● **RAW DATA**:
·····
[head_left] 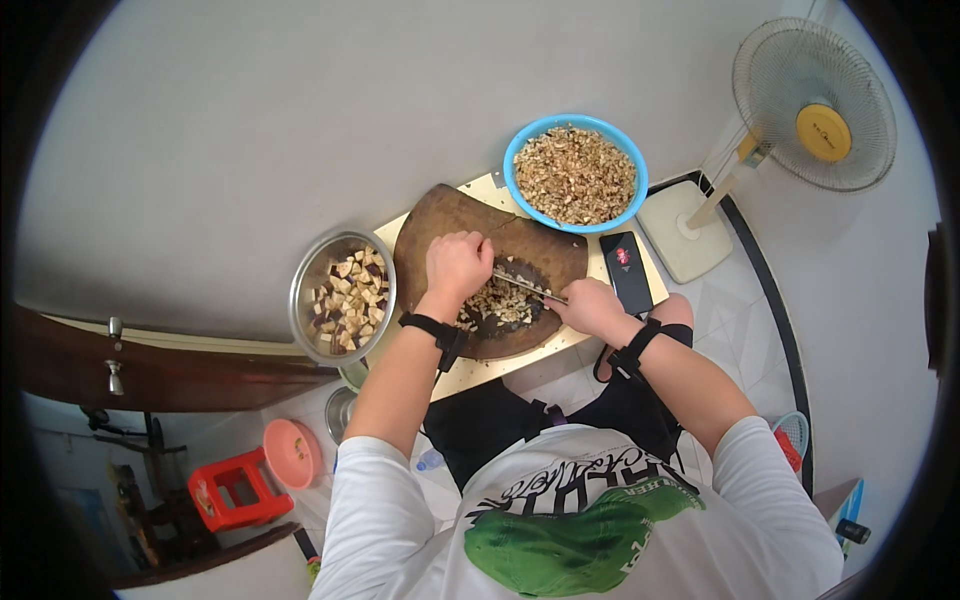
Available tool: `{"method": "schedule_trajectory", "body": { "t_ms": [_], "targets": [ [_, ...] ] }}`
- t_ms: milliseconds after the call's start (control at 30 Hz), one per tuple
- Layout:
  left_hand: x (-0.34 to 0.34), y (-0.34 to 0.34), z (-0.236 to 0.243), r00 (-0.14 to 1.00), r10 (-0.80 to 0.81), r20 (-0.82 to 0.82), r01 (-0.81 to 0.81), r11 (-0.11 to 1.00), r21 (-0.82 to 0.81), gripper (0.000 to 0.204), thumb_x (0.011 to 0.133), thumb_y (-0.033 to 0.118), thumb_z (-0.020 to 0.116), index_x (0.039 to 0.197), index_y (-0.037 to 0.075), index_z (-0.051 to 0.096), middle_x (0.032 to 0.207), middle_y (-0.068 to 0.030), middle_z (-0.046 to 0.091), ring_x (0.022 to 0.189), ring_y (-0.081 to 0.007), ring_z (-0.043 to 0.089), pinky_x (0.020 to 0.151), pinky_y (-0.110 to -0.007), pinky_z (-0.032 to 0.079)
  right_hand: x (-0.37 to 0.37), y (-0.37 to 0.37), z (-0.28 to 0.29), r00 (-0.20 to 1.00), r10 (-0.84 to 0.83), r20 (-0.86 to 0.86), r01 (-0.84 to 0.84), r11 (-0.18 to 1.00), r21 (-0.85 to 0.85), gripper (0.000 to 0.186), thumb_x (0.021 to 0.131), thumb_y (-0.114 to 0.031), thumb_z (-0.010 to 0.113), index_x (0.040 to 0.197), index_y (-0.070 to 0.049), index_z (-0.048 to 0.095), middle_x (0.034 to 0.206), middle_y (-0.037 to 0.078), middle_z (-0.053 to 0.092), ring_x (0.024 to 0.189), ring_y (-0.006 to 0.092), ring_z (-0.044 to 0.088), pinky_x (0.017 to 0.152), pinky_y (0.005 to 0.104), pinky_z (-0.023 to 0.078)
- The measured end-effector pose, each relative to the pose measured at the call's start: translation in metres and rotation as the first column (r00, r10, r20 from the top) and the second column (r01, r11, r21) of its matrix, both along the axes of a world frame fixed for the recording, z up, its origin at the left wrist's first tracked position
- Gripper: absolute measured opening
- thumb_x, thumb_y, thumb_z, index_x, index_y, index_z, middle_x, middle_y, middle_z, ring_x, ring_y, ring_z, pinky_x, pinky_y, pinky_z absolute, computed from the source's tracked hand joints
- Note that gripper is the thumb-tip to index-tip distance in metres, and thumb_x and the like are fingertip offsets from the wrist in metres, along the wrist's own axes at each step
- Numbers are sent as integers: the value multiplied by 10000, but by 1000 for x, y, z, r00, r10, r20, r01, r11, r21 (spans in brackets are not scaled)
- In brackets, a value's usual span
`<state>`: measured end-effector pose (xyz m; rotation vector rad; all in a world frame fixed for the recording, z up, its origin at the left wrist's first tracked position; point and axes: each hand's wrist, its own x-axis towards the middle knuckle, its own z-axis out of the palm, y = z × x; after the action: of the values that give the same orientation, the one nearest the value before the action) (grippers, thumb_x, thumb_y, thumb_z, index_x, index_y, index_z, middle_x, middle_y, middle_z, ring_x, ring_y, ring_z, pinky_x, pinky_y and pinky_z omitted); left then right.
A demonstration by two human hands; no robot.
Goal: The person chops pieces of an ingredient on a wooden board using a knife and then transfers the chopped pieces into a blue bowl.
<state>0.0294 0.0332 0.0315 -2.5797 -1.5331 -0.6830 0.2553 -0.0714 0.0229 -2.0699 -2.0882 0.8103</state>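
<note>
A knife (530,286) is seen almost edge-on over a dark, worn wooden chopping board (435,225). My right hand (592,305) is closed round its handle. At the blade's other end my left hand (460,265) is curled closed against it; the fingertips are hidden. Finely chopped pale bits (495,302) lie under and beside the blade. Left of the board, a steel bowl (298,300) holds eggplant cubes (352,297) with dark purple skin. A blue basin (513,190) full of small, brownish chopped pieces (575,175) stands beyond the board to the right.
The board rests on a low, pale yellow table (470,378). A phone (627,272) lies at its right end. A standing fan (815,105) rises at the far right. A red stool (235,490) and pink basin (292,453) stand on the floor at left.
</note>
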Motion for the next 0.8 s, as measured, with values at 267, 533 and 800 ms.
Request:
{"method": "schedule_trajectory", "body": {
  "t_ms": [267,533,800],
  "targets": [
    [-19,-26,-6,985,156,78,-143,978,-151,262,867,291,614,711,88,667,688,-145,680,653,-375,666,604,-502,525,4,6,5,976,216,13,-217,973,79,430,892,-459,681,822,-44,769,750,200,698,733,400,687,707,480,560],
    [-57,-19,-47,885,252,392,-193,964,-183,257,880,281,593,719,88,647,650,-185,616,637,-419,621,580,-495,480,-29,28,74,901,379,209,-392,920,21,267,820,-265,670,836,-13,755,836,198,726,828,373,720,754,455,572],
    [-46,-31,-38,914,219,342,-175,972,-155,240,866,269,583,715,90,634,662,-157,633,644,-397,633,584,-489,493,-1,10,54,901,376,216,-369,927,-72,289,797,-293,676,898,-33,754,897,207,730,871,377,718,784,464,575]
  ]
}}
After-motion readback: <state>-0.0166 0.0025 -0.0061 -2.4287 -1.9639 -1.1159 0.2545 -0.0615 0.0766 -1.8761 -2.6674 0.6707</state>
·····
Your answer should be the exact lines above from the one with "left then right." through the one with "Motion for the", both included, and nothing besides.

`<state>`: measured end-effector pose (xyz m; rotation vector rad; all in a world frame fixed for the recording, z up, its origin at the left wrist's first tracked position; point and axes: each hand's wrist, its own x-axis towards the middle knuckle, its own z-axis out of the palm, y = z × x; after the action: of the values that give the same orientation, the one nearest the value before the action) (grippers, thumb_x, thumb_y, thumb_z, index_x, index_y, index_z, middle_x, middle_y, middle_z, ring_x, ring_y, ring_z, pinky_x, pinky_y and pinky_z omitted); left then right.
A demonstration by two human hands; no robot.
Goal: The person chops pieces of an ingredient on a wooden board using a knife and then transfers the chopped pieces into a blue bowl.
<state>0.0294 0.0332 0.0315 -2.5797 -1.5331 -0.6830 0.2553 -0.0714 0.0229 -2.0699 -2.0882 0.8103</state>
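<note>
A knife (530,286) is seen almost edge-on over a dark, worn wooden chopping board (435,225). My right hand (592,305) is closed round its handle. At the blade's other end my left hand (460,265) is curled closed against it; the fingertips are hidden. Finely chopped pale bits (495,302) lie under and beside the blade. Left of the board, a steel bowl (298,300) holds eggplant cubes (352,297) with dark purple skin. A blue basin (513,190) full of small, brownish chopped pieces (575,175) stands beyond the board to the right.
The board rests on a low, pale yellow table (470,378). A phone (627,272) lies at its right end. A standing fan (815,105) rises at the far right. A red stool (235,490) and pink basin (292,453) stand on the floor at left.
</note>
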Motion for the next 0.8 s, as measured, with values at 267, 533 and 800 ms.

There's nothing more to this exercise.